### [Problem requirements]
In the records below, find the line with "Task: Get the" and the line with "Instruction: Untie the"; return exactly those lines and every line between them.
***** The input
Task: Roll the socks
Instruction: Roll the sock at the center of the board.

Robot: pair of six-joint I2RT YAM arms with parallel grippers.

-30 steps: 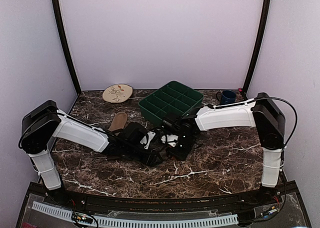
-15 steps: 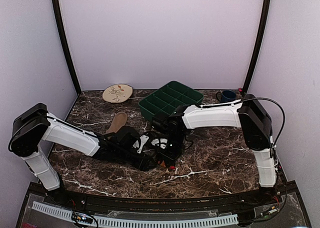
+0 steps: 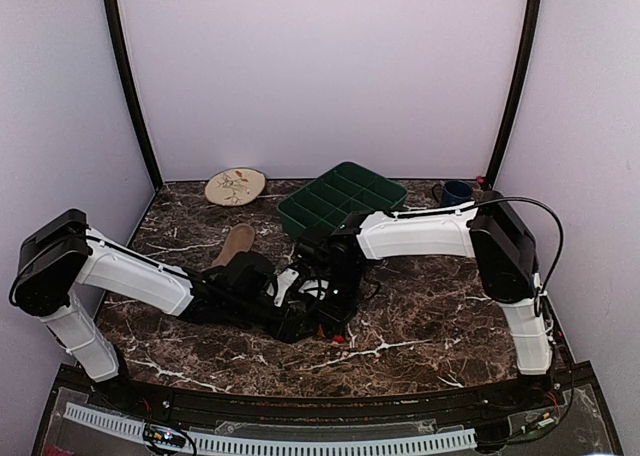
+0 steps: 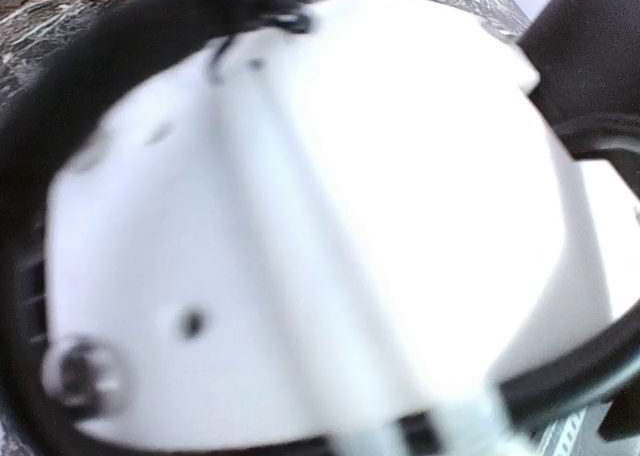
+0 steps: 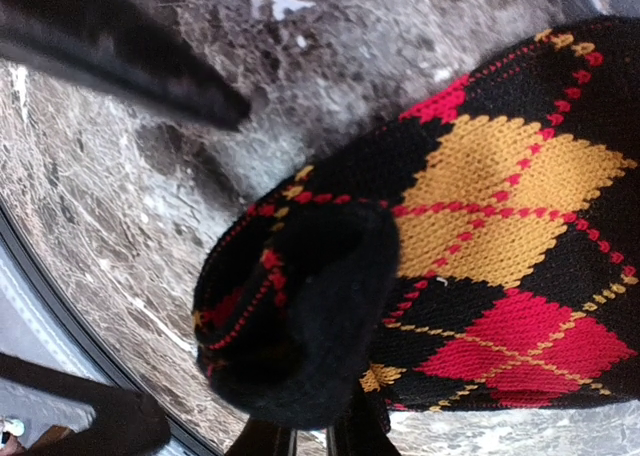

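Note:
The black argyle sock [image 5: 480,206] lies on the marble with its near end folded over into a thick black roll [image 5: 300,316]. My right gripper [image 5: 310,431] is shut on that rolled end, its two fingers close together under the cloth. In the top view the right gripper [image 3: 328,311] and left gripper [image 3: 298,321] meet at mid-table, and only a red bit of the argyle sock [image 3: 341,335] shows. Two dark fingers [image 5: 130,66] of the left gripper stand wide apart beside the roll, not touching it. The left wrist view is blocked by a white arm shell. The tan sock [image 3: 237,243] lies flat, left of centre.
A green compartment tray [image 3: 342,204] stands behind the grippers, close to the right forearm. A beige plate [image 3: 235,186] sits at the back left and a blue mug [image 3: 456,193] at the back right. The table's front edge runs just below the grippers.
My right gripper has pulled left and toward the front edge with the argyle sock's end. The left arm has drawn back leftward, its gripper staying next to the sock.

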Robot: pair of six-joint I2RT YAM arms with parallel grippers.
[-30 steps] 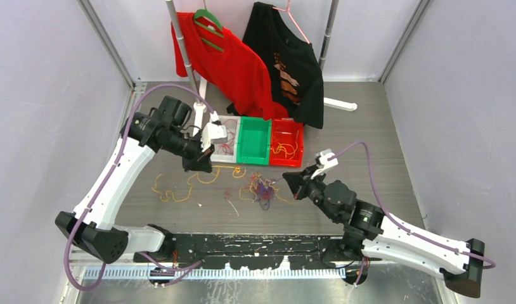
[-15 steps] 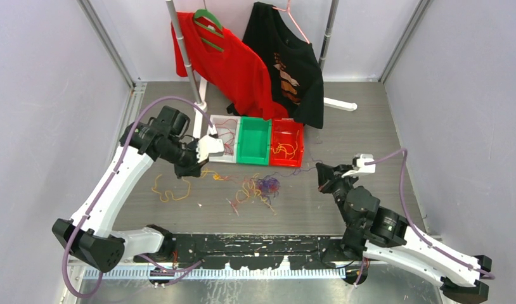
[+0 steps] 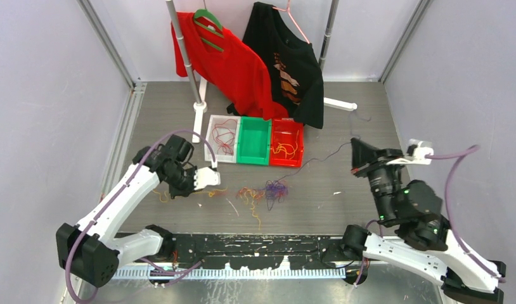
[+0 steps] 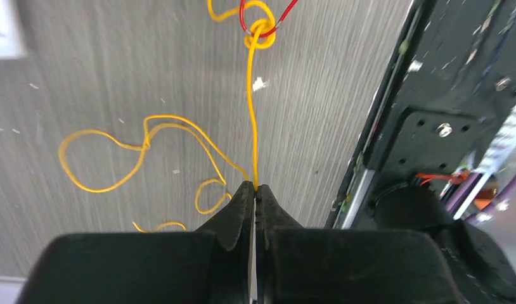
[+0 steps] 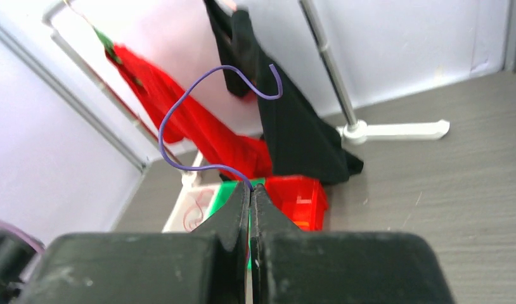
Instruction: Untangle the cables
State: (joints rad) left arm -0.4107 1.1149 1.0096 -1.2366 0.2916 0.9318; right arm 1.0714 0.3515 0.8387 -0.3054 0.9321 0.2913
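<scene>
The grey tabletop (image 3: 369, 101) carries the whole job. The left arm (image 3: 125, 193) lies low over it and the right arm (image 3: 401, 202) is lifted well clear. A row of three bins (image 3: 254, 160) stands beyond both pairs of fingers. The cables (image 3: 271, 189) lie in a loose clump on the tabletop between the two pairs of fingers, just ahead of the left pair and well below and to the inner side of the right pair, so the left arm is the nearer. The left fingers (image 4: 248, 196) are clenched on a yellow strand (image 4: 251, 114) that runs straight ahead from their tips. The right fingers (image 5: 245, 197) are clenched on a purple strand (image 5: 227, 66), whose free end curls above the tips. Its long part slants down from them towards the clump. Smallest of all is the knot (image 4: 260, 35), straight ahead of the left fingers, where the yellow strand loops with a red strand (image 4: 284, 14). The coming move seems to turn on that line: each held strand points from its fingers into the clump. Drawing the two pairs further apart along those axes should free the purple strand, but it may cinch the knot.
</scene>
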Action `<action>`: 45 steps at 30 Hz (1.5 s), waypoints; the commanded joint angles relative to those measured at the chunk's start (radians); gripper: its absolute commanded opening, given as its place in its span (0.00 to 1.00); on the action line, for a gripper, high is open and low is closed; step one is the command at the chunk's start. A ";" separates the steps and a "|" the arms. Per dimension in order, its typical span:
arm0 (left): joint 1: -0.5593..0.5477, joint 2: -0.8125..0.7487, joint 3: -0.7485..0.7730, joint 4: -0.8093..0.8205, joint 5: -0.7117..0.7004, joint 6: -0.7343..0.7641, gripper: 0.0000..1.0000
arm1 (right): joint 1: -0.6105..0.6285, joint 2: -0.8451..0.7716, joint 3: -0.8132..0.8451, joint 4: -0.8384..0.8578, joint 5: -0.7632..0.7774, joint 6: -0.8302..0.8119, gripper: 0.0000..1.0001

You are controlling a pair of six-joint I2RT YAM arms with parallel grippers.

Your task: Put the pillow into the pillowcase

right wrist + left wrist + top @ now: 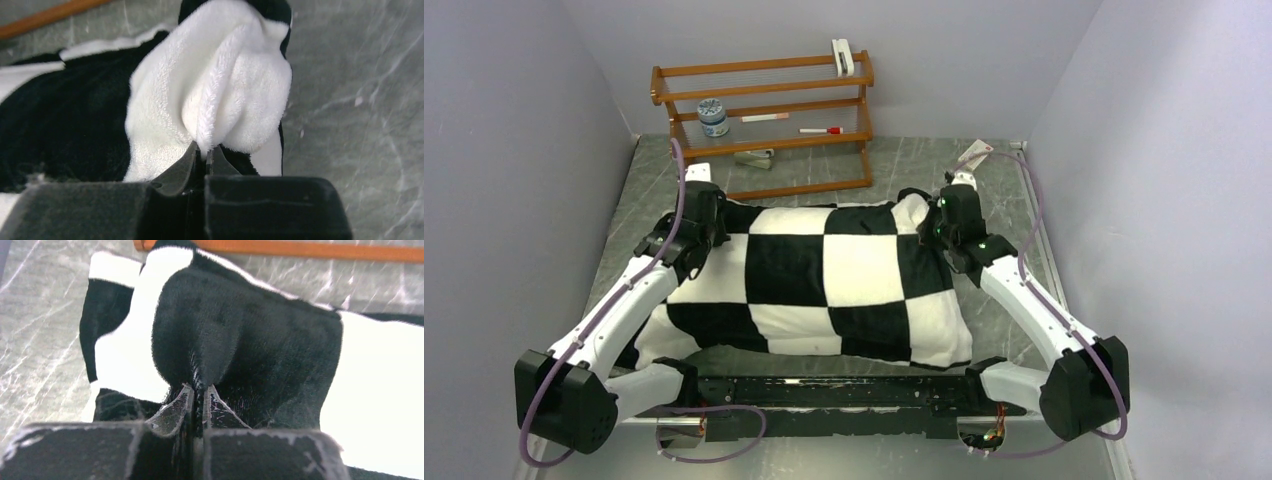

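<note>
Across the middle of the worktop (1014, 190) lies the pillowcase (824, 285), plump and checkered; whether the pillow fills it I cannot tell. My left gripper (200, 391) is clenched on a black fold at its far left corner, and my right gripper (204, 150) on a white fold at its far right corner. Beyond, by the far edge, stands a wooden rack (804, 188).

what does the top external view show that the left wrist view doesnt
Top external only: the right arm, plus a small blue-and-white jar and a red-tipped marker on the orange wooden shelf. Left wrist only: the left fingers shut on a black fold of the black-and-white checkered plush pillowcase. Both: that pillowcase, the shelf's rail, the grey marble table.
</note>
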State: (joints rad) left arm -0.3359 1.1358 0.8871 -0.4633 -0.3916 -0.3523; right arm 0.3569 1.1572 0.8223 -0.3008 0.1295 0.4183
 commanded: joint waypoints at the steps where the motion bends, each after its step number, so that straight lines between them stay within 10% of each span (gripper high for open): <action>1: 0.005 0.000 0.070 0.163 0.068 -0.060 0.05 | -0.015 0.045 0.176 0.044 0.081 -0.077 0.00; 19: 0.003 0.072 0.014 0.340 0.253 -0.194 0.16 | -0.146 0.101 0.202 0.120 0.129 -0.073 0.03; 21: 0.003 0.082 0.078 0.212 0.187 -0.192 0.54 | -0.146 0.120 0.259 -0.003 0.109 -0.041 0.31; 25: 0.003 -0.012 0.169 0.105 0.101 -0.130 0.97 | -0.144 0.041 0.323 -0.143 0.032 0.040 0.98; 34: 0.003 -0.116 0.445 -0.044 0.339 0.004 0.98 | -0.144 -0.046 0.474 -0.472 -0.048 0.095 1.00; 45: 0.003 -0.139 0.476 -0.126 0.481 0.051 0.98 | -0.145 -0.233 0.549 -0.438 -0.131 0.000 1.00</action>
State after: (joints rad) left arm -0.3294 1.0294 1.3720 -0.5320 0.0338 -0.3355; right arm 0.2169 0.9878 1.2964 -0.7315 0.0105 0.4400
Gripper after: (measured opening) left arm 0.977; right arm 0.997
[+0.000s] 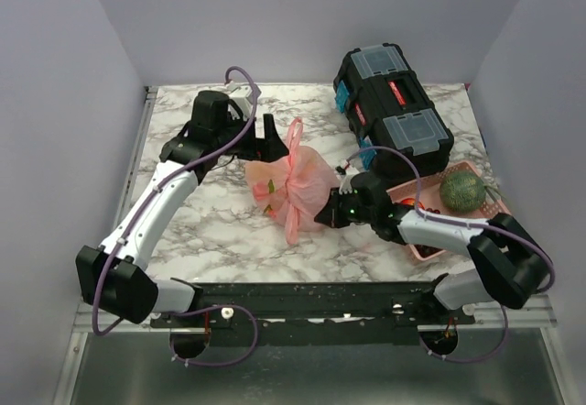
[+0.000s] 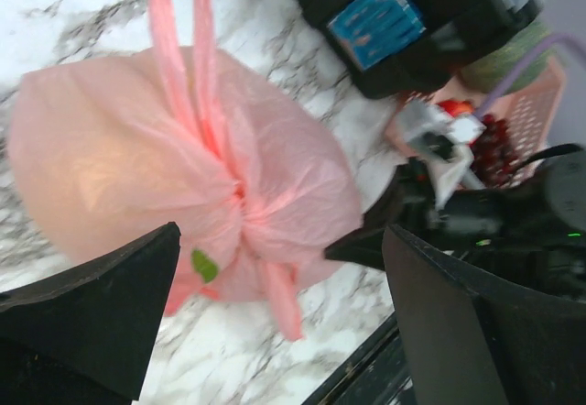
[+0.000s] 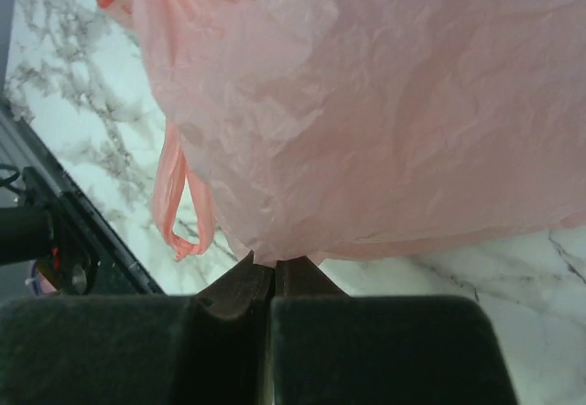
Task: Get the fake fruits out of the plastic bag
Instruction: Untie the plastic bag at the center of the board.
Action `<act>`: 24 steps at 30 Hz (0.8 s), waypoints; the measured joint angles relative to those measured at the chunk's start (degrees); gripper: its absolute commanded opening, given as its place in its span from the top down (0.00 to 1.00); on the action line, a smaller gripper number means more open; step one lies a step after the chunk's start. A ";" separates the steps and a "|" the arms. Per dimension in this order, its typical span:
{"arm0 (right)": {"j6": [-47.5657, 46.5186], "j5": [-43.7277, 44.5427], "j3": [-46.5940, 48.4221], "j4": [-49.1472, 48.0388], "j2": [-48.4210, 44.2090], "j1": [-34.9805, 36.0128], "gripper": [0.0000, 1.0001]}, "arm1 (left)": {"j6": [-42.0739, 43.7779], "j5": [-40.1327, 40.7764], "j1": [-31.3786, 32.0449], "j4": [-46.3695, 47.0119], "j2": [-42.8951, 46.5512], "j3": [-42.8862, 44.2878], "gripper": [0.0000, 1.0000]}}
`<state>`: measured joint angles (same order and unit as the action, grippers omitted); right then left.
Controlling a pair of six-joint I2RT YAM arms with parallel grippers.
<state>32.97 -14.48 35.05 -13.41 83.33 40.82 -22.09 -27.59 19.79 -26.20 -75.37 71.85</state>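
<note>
The pink plastic bag (image 1: 291, 183) lies knotted in the middle of the marble table, one loop handle toward the back and one toward the front. The fake fruits are almost hidden inside it; only a green leaf (image 2: 204, 265) and a reddish patch show through the film. My left gripper (image 1: 263, 139) hangs open just behind the bag (image 2: 137, 167), its fingers apart with nothing between them. My right gripper (image 1: 322, 217) lies low at the bag's near right side. In the right wrist view its jaws (image 3: 275, 263) are shut on a fold of the bag (image 3: 385, 103).
A black toolbox (image 1: 392, 103) stands at the back right. A pink basket (image 1: 423, 249) at the right edge holds a green netted melon (image 1: 461, 189), a red apple (image 2: 458, 107) and dark grapes (image 2: 494, 144). The arms' mounting rail runs along the table's near edge.
</note>
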 measured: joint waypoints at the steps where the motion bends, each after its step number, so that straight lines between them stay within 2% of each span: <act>1: -0.02 -0.24 -1.18 0.07 -1.97 0.02 0.99 | 1.55 1.18 0.68 -2.08 -0.55 1.25 0.13; 6: -0.11 -0.61 -3.21 1.79 -7.80 0.07 0.99 | 9.29 7.63 5.22 -9.94 -5.77 7.19 0.30; 14: 0.22 -0.68 -5.22 2.36 -9.33 0.07 0.99 | 16.87 17.07 14.25 -14.43 -11.32 6.45 0.30; 20: 0.22 -1.86 -5.27 2.38 -9.64 0.07 0.99 | 17.81 20.83 16.79 -14.38 -11.43 5.79 0.36; 24: 0.22 -2.80 -5.79 1.95 -10.21 0.07 0.99 | 17.81 21.88 17.09 -14.40 -11.67 5.70 0.35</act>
<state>33.19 -17.28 29.26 -11.46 73.12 40.88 -4.27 -5.72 36.88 -40.60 -87.05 77.56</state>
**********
### [Expected answer]
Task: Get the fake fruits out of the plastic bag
Instruction: Untie the plastic bag at the center of the board.

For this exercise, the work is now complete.